CarEventLoopclass runs a dual loop for running AI code. The first loop is a low-latency loop that monitors the car’s sensors, which can have interrupt handlers attached to it — simple classes that decide if execution should be halted, for example if the car turns upside-down. The second loop runs on a different thread and is where the main AI processes will take place. This dual setup allows the car to detect if it’s upside-down and halt operation even an AI process is taking a long time.
I2CUIDeviceclass provides an interface to the screen mounted to the Raspberry Pi, allowing text to be written to the screen and firing events when buttons are pushed.
MenuControllerclass as friends provide logic for presenting a menu system on the display, allowing menu item selection and navigation, as well as “screens” for presenting information or prompting the user to confirm a chosen action.
Bringing It All Together
Below is a video showing the whole lot working together. I scroll through the menus on the Raspberry Pi and observe sensor readouts as well as adjusting the steering and throttle.

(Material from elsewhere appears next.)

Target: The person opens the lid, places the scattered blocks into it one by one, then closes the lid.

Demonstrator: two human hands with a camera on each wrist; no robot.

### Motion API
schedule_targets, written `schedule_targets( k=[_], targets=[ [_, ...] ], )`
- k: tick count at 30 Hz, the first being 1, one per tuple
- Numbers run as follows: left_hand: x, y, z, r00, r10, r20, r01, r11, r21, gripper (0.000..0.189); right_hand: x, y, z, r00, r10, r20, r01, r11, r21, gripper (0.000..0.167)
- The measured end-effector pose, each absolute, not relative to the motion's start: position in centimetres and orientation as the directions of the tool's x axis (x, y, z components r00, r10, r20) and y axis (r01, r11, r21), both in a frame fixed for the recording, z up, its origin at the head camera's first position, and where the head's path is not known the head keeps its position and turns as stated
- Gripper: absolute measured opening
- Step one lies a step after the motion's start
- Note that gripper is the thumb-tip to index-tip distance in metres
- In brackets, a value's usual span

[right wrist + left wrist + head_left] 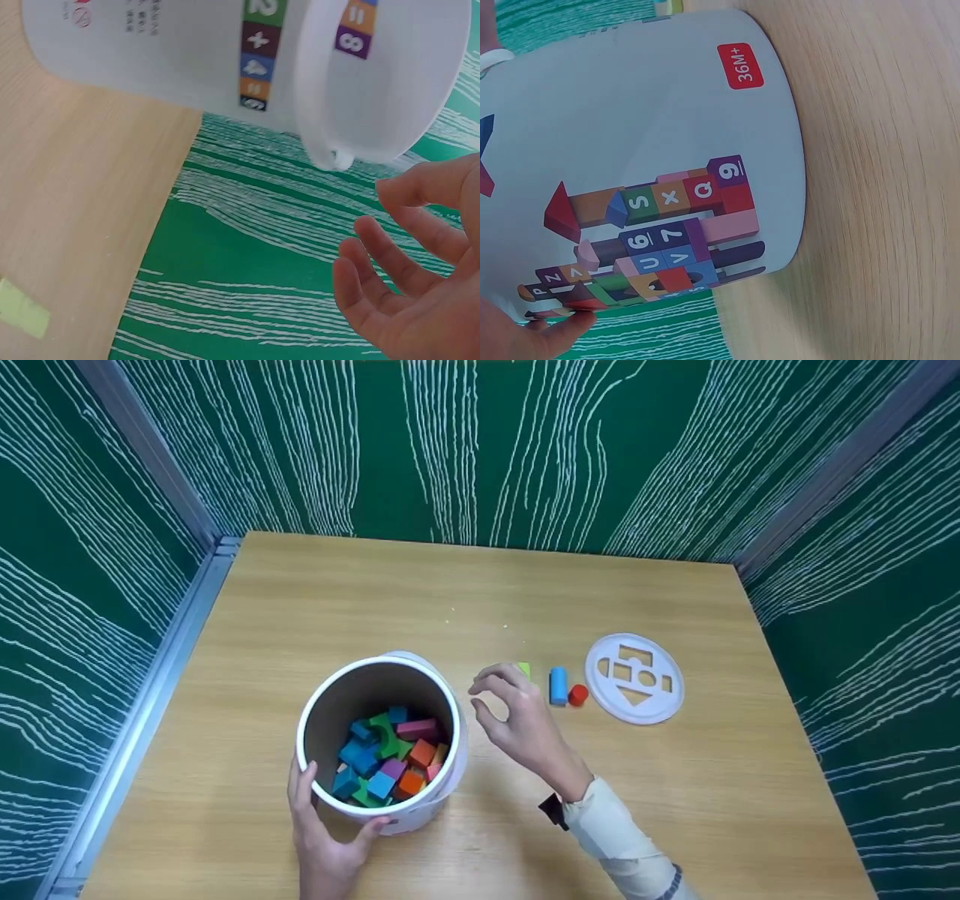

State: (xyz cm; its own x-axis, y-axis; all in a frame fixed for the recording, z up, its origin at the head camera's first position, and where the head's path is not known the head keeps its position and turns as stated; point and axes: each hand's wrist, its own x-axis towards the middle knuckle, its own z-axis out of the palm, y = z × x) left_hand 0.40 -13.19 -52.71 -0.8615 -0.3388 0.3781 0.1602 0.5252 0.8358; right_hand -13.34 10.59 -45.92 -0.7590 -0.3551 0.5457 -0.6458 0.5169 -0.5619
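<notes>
A white bucket (315,694) of colored toy blocks (382,757) stands left of the table's middle. At its near left side my left hand (326,840) holds the rim, one fingertip over the edge and the thumb against the outer wall. Printed blocks and a red "36M+" label show on the bucket (652,112) in the left wrist view. My right hand (517,720) hovers just right of the bucket, fingers loosely bent and nothing between them. Behind it, a light green block (524,669) is partly hidden.
A blue cylinder (558,686) and a small red cylinder (577,695) sit on the wooden table (360,592). Beside them lies a round white lid (649,714) with shaped cut-outs. Green walls with white lines (450,450) enclose the table at the back and sides.
</notes>
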Motion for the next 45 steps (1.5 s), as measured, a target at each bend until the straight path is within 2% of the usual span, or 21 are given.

The project is now ready for its next steps, which will be writing AI code to have the car navigate its surroundings. It doesn’t have GPS at the moment so it’ll be limited to “drive forwards and don’t crash into stuff” for now, but it’s a start!
You can find the code for this project over on my GitHub. It includes the Arduino Sketch, the C# software stack for the Raspberry Pi and and Objective-C Mac application for observing the sensors.
The project at the moment uses the following hardware:
- 1x Dual Hunter Monster Truck (Tamiya.com).
- 1x Raspberry Pi (RaspberryPi.org).
- 1x Raspberry Pi UI Module with 16x2 LCD (BitWizard.nl).
- 1x Arduino Uno (Arduino.cc).
- 1x Arduino Proto-shield (Arduino.cc).
- 1x ADXL345 Accelerometer (SparkFun.com).
- 4x SRF05 Ultrasonic Sensor (Robot-Electronics.co.uk).
- A ton of wires and stuff to link them all together.